Nice! I did quite a few experiments, but it sounds like you found something that I wasn't able to find. Specifically once I cancelled an ongoing command I could never manage to get it started back up, but it must have just been that data was still in the FIFO and thus the watermark never fired again.
When I was experimenting, I also swore that there were cases where geni would sometimes fully drop bytes when I tried to "cancel" a command, but maybe I was mistaken. Everything I figured out was essentially by running experiments and I could easily have had a bug in my experiment.

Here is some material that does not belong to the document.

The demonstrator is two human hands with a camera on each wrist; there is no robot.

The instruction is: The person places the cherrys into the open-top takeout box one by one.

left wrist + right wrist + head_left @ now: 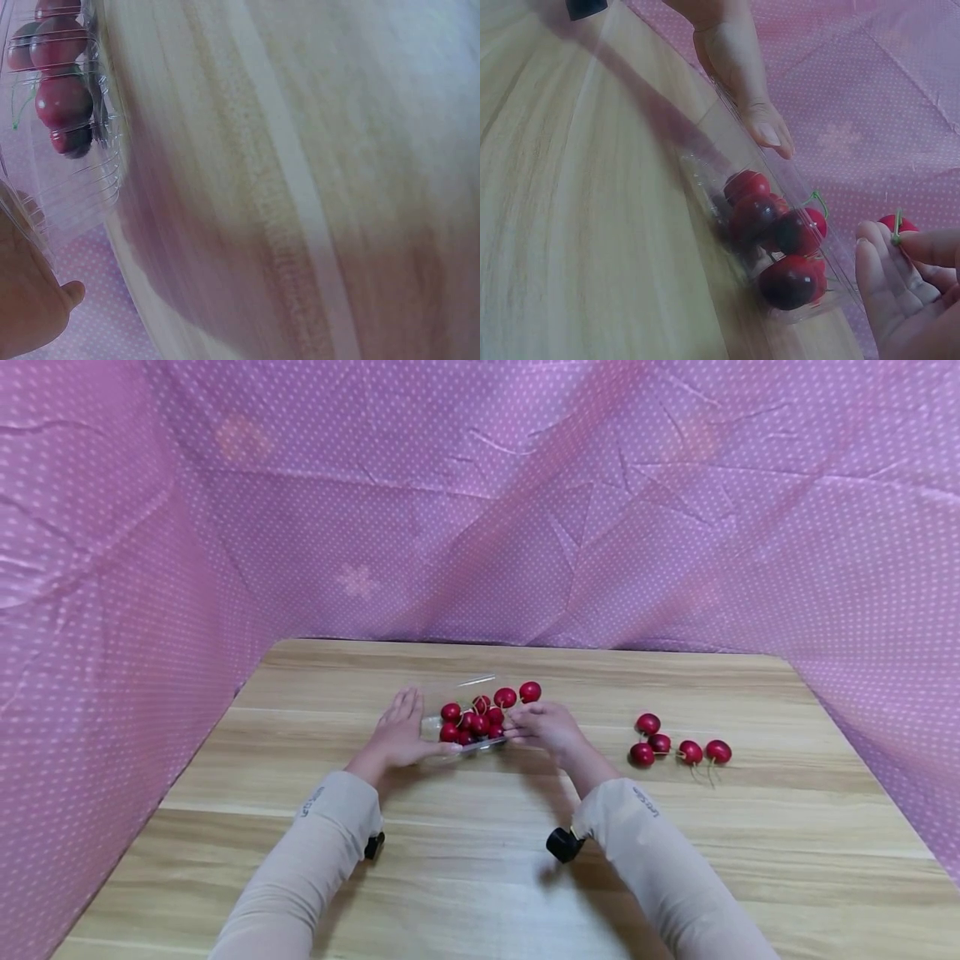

Fixes: c4f528795d1a ("tty: serial: msm_geni_serial: Add serial driver support for GENI based QUP") Cc: stable@vger.kernel.org # 4.17 Signed-off-by: Johan Hovold johan+linaro@kernel.org
drivers/tty/serial/qcom_geni_serial.c | 28 +++++++++++++++++---------- 1 file changed, 18 insertions(+), 10 deletions(-)
diff --git a/drivers/tty/serial/qcom_geni_serial.c b/drivers/tty/serial/qcom_geni_serial.c index 1d5d6045879a..72addeb9f461 100644 --- a/drivers/tty/serial/qcom_geni_serial.c +++ b/drivers/tty/serial/qcom_geni_serial.c @@ -651,13 +651,8 @@ static void qcom_geni_serial_start_tx_fifo(struct uart_port *uport) { u32 irq_en;
if (qcom_geni_serial_main_active(uport) ||
!qcom_geni_serial_tx_empty(uport))
return;
irq_en = readl(uport->membase + SE_GENI_M_IRQ_EN); irq_en |= M_TX_FIFO_WATERMARK_EN | M_CMD_DONE_EN;
writel(DEF_TX_WM, uport->membase + SE_GENI_TX_WATERMARK_REG); writel(irq_en, uport->membase + SE_GENI_M_IRQ_EN);
} @@ -665,16 +660,28 @@ static void qcom_geni_serial_start_tx_fifo(struct uart_port *uport) static void qcom_geni_serial_stop_tx_fifo(struct uart_port *uport) { u32 irq_en;
struct qcom_geni_serial_port *port = to_dev_port(uport); irq_en = readl(uport->membase + SE_GENI_M_IRQ_EN); irq_en &= ~(M_CMD_DONE_EN | M_TX_FIFO_WATERMARK_EN); writel(0, uport->membase + SE_GENI_TX_WATERMARK_REG); writel(irq_en, uport->membase + SE_GENI_M_IRQ_EN);
/* Possible stop tx is called multiple times. */
If qcom_geni_serial_stop_tx_fifo() is supposed to be used for UART flow control and you have a way to stop the transfer immediately without losing data (by using geni_se_cancel_m_cmd), maybe we should do that? If the other side wants us to stop transferring data and we can stop it right away that would be ideal...
+}
+static void qcom_geni_serial_clear_tx_fifo(struct uart_port *uport) +{
struct qcom_geni_serial_port *port = to_dev_port(uport);
if (!qcom_geni_serial_main_active(uport)) return;
/*
* Increase watermark level so that TX can be restarted and wait for
* sequencer to start to prevent lockups.
*/
writel(port->tx_fifo_depth, uport->membase + SE_GENI_TX_WATERMARK_REG);
qcom_geni_serial_poll_bit(uport, SE_GENI_M_IRQ_STATUS,
M_TX_FIFO_WATERMARK_EN, true);
Oh, maybe this "wait for sequencer to start to prevent lockups." is the part that I was missing? Can you explain more about what's going on here? Why does waiting for the watermark interrupt to fire prevent lockups? I would have imagined that the watermark interrupt would be part of the geni hardware and have nothing to do with the firmware running on the other end, so I'm not sure why it firing somehow would prevent a lockup. Was this just by trial and error?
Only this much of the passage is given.